最後の行は、スクリプトで作成された `` Stat``オブジェクトを取得し、 `` csv``テーブルに変換します。
前の例を取り、テーブルを作成する代わりに、 結果ビューア で結果を印刷できます:
##Basic statistics=group
##Layer=vector
##Field=Field Layer
Summary_statistics<-data.frame(rbind(
sum(Layer[[Field]]),
length(Layer[[Field]]),
length(unique(Layer[[Field]])),
min(Layer[[Field]]),
max(Layer[[Field]]),
max(Layer[[Field]])-min(Layer[[Field]]),
mean(Layer[[Field]]),
median(Layer[[Field]]),
sd(Layer[[Field]])),row.names=c("Sum:","Count:","Unique values:","Minimum value:","Maximum value:","Range:","Mean value:","Median value:","Standard deviation:"))

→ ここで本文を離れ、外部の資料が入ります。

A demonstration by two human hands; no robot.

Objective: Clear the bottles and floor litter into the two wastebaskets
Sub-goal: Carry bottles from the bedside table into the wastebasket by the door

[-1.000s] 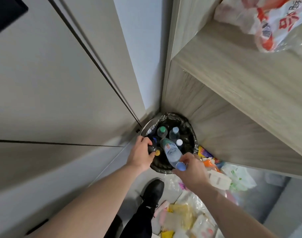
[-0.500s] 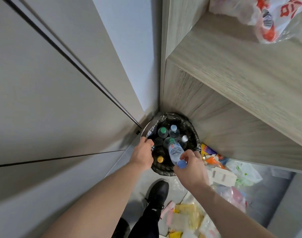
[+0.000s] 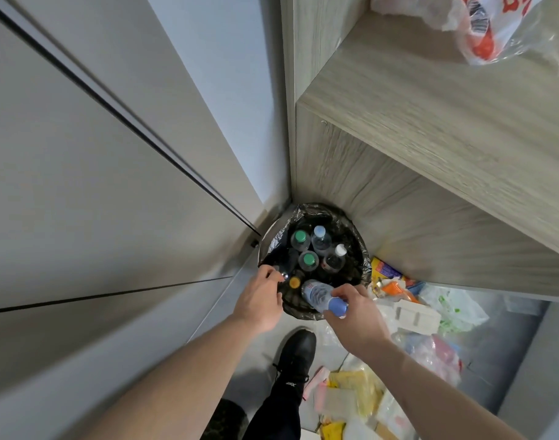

colnames(Summary_statistics)<-c(Field)
>Summary_statistics
スクリプトはわずか2箇所編集する以外は上記とまったく同じです。
プロットを作成することは非常に簡単です。次のスクリプトに示すように、 `` ## showplots`` パラメータを使用する必要があります:
##Basic statistics=group
##Layer=vector
##Field=Field Layer
##showplots
qqnorm(Layer[[Field]])
qqline(Layer[[Field]])
スクリプトは入力にベクトルレイヤのフィールドを取り、分布の正規性をテストするために QQプロット を作成します。
プロットは自動的に処理の 結果ビューアー に追加されます。